Brief: All lines from the start of the listing below through the line containing "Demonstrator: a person" are to be written out again exactly, and no others.

Recorded data:

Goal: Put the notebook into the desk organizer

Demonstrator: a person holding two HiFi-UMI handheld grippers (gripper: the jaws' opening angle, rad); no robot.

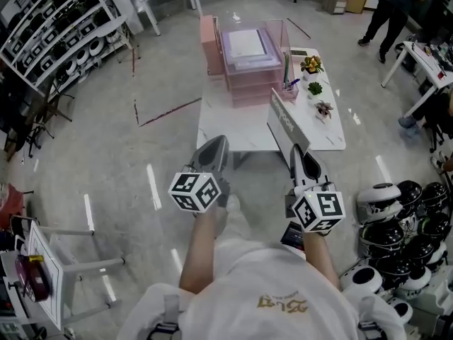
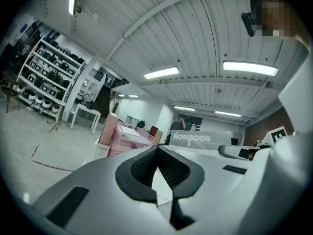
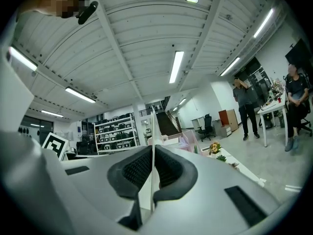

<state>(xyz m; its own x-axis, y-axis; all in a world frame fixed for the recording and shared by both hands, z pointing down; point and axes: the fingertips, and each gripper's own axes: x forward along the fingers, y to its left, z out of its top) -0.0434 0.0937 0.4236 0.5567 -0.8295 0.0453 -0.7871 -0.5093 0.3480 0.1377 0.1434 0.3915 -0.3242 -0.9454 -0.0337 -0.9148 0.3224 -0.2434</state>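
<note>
My right gripper [image 1: 300, 150] is shut on the lower end of a grey notebook [image 1: 286, 122] with white lettering and holds it tilted above the near edge of the white table [image 1: 219, 129]. In the right gripper view the notebook [image 3: 152, 126] shows edge-on as a thin sheet between the pads of the right gripper [image 3: 152, 153]. The pink see-through desk organizer [image 1: 249, 57] stands at the far end of the table with papers in it. My left gripper [image 1: 214, 147] hovers left of the notebook, shut and empty. The left gripper view has the left gripper [image 2: 157, 148], the notebook [image 2: 200, 137] and the organizer [image 2: 122, 137].
Small potted plants [image 1: 312, 65] and a pen holder [image 1: 291, 88] stand on the table's right side. Several helmets [image 1: 398, 222] lie on the floor at the right. Shelving [image 1: 56, 27] lines the left. A person [image 1: 388, 7] stands far right, and a white cart [image 1: 53, 264] is near left.
</note>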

Solved exercise:
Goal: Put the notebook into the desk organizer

Demonstrator: a person holding two HiFi-UMI handheld grippers (gripper: the jaws' opening angle, rad); no robot.

Nothing more belongs to this exercise.